WHAT THE EXERCISE ASKS:
Go through the entries and transcribe each one exactly, dropping the pictures.

*** DATA TO PROCESS

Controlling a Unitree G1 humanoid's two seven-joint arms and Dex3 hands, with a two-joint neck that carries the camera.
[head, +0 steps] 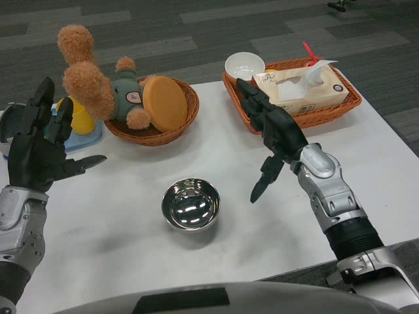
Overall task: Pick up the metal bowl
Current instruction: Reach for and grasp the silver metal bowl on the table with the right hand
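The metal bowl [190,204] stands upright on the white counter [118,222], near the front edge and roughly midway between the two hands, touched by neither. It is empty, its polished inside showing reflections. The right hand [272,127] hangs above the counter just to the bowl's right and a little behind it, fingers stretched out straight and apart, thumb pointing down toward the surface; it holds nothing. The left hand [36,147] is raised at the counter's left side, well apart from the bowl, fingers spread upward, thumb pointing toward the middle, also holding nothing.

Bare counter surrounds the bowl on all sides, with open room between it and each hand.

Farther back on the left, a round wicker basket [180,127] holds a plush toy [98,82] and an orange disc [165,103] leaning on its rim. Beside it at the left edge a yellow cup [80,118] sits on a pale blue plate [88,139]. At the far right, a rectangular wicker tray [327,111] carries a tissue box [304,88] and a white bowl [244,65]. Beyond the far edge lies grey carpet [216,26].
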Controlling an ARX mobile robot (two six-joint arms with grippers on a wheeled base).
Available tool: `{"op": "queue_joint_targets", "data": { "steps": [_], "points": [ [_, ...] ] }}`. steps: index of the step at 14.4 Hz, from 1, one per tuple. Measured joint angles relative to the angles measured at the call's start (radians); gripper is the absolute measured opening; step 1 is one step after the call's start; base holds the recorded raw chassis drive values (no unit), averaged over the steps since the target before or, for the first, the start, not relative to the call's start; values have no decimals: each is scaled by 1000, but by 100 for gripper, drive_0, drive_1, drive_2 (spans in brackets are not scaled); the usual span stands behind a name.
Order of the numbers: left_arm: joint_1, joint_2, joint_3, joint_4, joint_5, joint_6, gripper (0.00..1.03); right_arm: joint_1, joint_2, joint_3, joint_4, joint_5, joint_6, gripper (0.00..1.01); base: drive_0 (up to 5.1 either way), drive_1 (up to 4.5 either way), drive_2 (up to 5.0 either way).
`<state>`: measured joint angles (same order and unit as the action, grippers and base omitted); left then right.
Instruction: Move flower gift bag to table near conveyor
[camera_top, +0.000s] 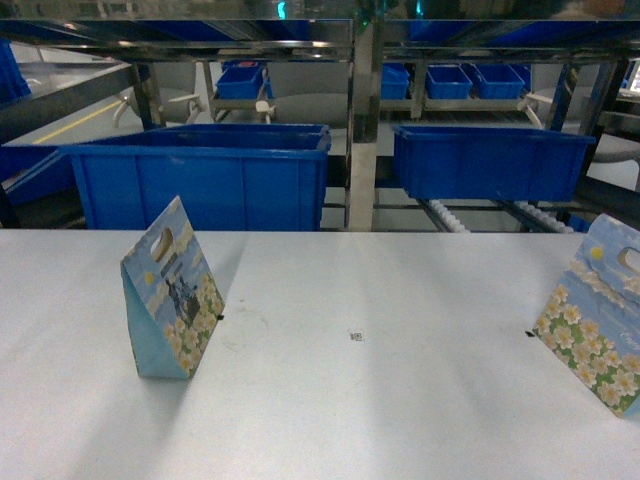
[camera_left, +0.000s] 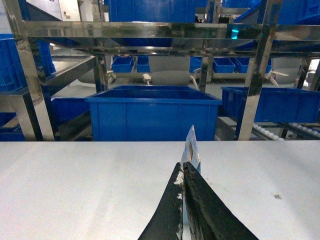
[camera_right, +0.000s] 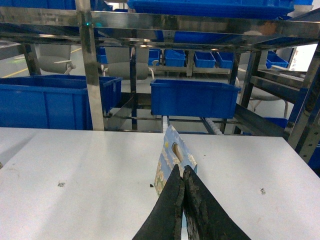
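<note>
Two flower gift bags stand upright on the white table (camera_top: 380, 400). One bag (camera_top: 172, 290) is at the left, the other (camera_top: 595, 320) is at the right edge, partly cut off. No gripper shows in the head view. In the left wrist view my left gripper (camera_left: 183, 167) is shut, and the left bag (camera_left: 191, 147) stands edge-on just beyond its tips, apart from them. My right gripper (camera_right: 182, 171) is shut too, with the right bag (camera_right: 172, 150) standing past its tips. The conveyor (camera_top: 445, 215), steel racking with white rollers, runs behind the table's far edge.
Two big blue bins (camera_top: 205, 175) (camera_top: 490, 160) sit on the racking just past the table's far edge. Smaller blue bins (camera_top: 445, 80) stand farther back. A steel upright (camera_top: 362, 120) rises between the big bins. A small black mark (camera_top: 356, 336) is on the tabletop.
</note>
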<state>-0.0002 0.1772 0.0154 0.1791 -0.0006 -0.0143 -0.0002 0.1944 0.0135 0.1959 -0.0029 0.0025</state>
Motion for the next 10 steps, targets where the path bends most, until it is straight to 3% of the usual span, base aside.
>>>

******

PROBLEM SOLUTION:
Controlling a Unitree G1 humanoid's two seven-joint arms and Dex3 hands, with a two-joint neck that carries the camera.
[head, +0 steps] 
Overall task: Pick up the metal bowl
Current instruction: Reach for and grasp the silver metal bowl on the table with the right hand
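The metal bowl [190,204] stands upright on the white counter [118,222], near the front edge and roughly midway between the two hands, touched by neither. It is empty, its polished inside showing reflections. The right hand [272,127] hangs above the counter just to the bowl's right and a little behind it, fingers stretched out straight and apart, thumb pointing down toward the surface; it holds nothing. The left hand [36,147] is raised at the counter's left side, well apart from the bowl, fingers spread upward, thumb pointing toward the middle, also holding nothing.

Bare counter surrounds the bowl on all sides, with open room between it and each hand.

Farther back on the left, a round wicker basket [180,127] holds a plush toy [98,82] and an orange disc [165,103] leaning on its rim. Beside it at the left edge a yellow cup [80,118] sits on a pale blue plate [88,139]. At the far right, a rectangular wicker tray [327,111] carries a tissue box [304,88] and a white bowl [244,65]. Beyond the far edge lies grey carpet [216,26].
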Controlling an ARX mobile robot (two six-joint arms with grippers on a wheeled base).
Available tool: `{"op": "queue_joint_targets", "data": { "steps": [_], "points": [ [_, ...] ] }}`. steps: index of the step at 14.4 Hz, from 1, one per tuple. Measured joint angles relative to the angles measured at the call's start (radians); gripper is the absolute measured opening; step 1 is one step after the call's start; base holds the recorded raw chassis drive values (no unit), averaged over the steps since the target before or, for the first, the start, not relative to the call's start; values have no decimals: each is scaled by 1000, but by 100 for gripper, drive_0, drive_1, drive_2 (spans in brackets are not scaled); the usual span stands behind a name.
Order of the numbers: left_arm: joint_1, joint_2, joint_3, joint_4, joint_5, joint_6, gripper (0.00..1.03); right_arm: joint_1, joint_2, joint_3, joint_4, joint_5, joint_6, gripper (0.00..1.01); base: drive_0 (up to 5.1 either way), drive_1 (up to 4.5 either way), drive_2 (up to 5.0 either way).
`<state>`: measured joint angles (same order and unit as the action, grippers and base omitted); left then right.
Instruction: Move flower gift bag to table near conveyor
[camera_top, +0.000s] 
[camera_left, +0.000s] 
[camera_right, +0.000s] 
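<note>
Two flower gift bags stand upright on the white table (camera_top: 380, 400). One bag (camera_top: 172, 290) is at the left, the other (camera_top: 595, 320) is at the right edge, partly cut off. No gripper shows in the head view. In the left wrist view my left gripper (camera_left: 183, 167) is shut, and the left bag (camera_left: 191, 147) stands edge-on just beyond its tips, apart from them. My right gripper (camera_right: 182, 171) is shut too, with the right bag (camera_right: 172, 150) standing past its tips. The conveyor (camera_top: 445, 215), steel racking with white rollers, runs behind the table's far edge.
Two big blue bins (camera_top: 205, 175) (camera_top: 490, 160) sit on the racking just past the table's far edge. Smaller blue bins (camera_top: 445, 80) stand farther back. A steel upright (camera_top: 362, 120) rises between the big bins. A small black mark (camera_top: 356, 336) is on the tabletop.
</note>
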<state>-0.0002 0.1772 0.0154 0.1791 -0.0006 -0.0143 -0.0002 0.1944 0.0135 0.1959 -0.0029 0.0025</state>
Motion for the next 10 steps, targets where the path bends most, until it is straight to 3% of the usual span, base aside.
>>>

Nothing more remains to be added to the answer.